一方、ステロイド内服は心筋梗塞を有意に(p<0.01)増加させました。ステロイド薬は高脂血症や高血圧、糖尿病の発病リスクを高める薬です。ステロイドを長期に内服すると、動脈硬化が進行し、その結果心筋梗塞も増加すると考えられます。関節リウマチの治療では、ステロイド薬の使用はなるべく避けるようにすることが重要です。



(3)関節リウマチに生物学的製剤を使用しても肺炎による入院リスクは増加しないが、ステロイド薬はリスクが増加する
   (Wolfe F et. al., Arthritis Rheum; 54(2):628, 2006)

生物学的製剤は、免疫抑制薬であることから、感染症に注意が必要です。

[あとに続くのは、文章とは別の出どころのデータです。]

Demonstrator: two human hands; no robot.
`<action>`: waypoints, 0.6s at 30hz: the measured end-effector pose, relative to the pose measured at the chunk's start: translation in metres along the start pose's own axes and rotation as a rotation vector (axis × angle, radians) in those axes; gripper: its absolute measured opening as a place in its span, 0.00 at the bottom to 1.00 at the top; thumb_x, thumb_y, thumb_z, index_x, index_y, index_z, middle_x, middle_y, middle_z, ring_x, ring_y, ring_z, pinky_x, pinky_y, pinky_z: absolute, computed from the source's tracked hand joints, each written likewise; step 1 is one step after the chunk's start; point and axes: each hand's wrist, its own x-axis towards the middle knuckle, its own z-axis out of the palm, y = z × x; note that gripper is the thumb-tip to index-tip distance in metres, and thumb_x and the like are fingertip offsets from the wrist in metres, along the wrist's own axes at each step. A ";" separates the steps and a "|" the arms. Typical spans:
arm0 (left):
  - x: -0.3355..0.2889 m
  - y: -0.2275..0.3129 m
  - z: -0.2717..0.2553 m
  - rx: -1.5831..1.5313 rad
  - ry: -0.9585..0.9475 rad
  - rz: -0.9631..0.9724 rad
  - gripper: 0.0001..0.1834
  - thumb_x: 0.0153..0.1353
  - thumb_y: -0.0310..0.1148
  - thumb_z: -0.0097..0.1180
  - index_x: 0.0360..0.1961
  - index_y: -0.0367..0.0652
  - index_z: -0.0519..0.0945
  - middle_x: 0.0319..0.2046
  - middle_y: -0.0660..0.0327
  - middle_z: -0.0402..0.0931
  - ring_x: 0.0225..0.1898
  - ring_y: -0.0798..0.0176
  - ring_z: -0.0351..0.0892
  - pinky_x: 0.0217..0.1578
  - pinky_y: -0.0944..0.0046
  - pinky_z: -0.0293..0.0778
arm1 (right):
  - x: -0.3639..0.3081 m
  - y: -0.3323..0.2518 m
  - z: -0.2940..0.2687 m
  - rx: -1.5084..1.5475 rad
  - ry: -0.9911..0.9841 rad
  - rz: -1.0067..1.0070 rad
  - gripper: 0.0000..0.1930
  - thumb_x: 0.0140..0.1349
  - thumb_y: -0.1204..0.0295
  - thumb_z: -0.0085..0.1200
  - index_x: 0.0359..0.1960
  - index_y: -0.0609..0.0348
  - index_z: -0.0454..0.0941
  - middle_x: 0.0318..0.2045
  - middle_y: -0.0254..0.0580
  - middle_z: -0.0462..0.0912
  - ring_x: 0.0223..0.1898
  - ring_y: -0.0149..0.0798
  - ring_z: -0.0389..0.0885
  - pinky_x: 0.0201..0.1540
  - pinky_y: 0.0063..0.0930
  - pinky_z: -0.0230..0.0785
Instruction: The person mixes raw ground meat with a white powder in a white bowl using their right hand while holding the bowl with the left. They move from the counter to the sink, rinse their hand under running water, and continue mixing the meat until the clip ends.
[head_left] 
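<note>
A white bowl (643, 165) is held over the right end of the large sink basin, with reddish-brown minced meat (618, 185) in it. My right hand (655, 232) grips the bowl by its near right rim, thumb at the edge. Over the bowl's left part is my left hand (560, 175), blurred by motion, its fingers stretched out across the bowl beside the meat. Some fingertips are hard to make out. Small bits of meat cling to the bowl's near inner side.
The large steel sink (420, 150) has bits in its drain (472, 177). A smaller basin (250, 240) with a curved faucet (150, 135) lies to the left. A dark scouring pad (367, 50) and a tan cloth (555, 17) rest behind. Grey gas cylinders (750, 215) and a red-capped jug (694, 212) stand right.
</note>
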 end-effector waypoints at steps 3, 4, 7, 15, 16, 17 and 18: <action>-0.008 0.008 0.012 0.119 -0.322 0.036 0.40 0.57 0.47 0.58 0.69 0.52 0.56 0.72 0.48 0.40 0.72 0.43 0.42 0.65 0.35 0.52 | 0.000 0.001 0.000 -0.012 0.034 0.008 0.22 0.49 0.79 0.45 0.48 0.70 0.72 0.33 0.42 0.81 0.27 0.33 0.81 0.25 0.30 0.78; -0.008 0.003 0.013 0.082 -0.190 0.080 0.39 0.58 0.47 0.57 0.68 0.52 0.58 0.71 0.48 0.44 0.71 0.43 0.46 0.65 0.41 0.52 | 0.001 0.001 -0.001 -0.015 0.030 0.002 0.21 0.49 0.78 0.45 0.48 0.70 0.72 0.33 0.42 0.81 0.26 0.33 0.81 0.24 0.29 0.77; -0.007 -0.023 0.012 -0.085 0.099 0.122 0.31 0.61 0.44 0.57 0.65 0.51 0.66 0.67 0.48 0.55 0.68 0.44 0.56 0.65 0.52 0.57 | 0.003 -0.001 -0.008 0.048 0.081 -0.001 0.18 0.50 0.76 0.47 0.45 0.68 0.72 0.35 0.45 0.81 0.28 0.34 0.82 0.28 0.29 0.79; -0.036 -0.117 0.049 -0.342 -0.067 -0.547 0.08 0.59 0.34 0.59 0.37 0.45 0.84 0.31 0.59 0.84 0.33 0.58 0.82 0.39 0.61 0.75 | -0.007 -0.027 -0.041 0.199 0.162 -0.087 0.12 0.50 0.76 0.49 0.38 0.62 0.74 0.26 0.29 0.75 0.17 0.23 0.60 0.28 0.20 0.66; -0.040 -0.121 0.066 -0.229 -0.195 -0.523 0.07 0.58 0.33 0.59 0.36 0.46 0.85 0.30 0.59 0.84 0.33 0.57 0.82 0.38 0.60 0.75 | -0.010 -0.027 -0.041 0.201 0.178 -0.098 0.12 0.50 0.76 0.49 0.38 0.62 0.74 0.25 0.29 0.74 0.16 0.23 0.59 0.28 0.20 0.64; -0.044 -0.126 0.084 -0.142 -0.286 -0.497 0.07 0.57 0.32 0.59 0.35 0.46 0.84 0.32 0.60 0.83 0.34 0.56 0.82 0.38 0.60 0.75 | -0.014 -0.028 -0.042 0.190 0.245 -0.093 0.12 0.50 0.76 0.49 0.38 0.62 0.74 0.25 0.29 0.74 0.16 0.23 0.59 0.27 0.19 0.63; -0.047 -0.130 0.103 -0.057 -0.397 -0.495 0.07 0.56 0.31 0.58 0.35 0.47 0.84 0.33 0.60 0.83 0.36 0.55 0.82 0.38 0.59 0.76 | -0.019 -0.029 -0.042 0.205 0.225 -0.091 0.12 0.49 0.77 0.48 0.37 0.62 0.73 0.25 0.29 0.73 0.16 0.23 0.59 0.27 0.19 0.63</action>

しかし、生物学的製剤より、ステロイド薬の方が感染症の危険が高まることを示したのがこのアメリカの報告です。 成人のリウマチ患者さん16788名を3.5年間観察しました。
上の図で、ステロイド薬(プレドニン)が1.7倍肺炎による入院を増加させることが分かります。ステロイド薬は使用量が多くなるに従い、入院の危険度も増加しました。 一方、レミケード、ヒュミラ、エンブレルの生物学的製剤は、有意な肺炎による入院の増加は認められませんでした。
このように、ステロイド薬は、心筋梗塞の危険だけでなく、肺炎の危険も増加させてしまいます。
生物学的製剤が登場する前までは、日本でもステロイド薬は、多くのリウマチ患者さんで使用されてきました。しかし、生物学的製剤により関節リウマチの寛解が可能となった現在では、ステロイド薬はなるべく使用しない(あるいは、使用している場合は減量・中止する)方向になっています。当クリニックでも、エンブレルやレミケード使用中の患者さんの90%以上が、ステロイド薬を不使用となっています。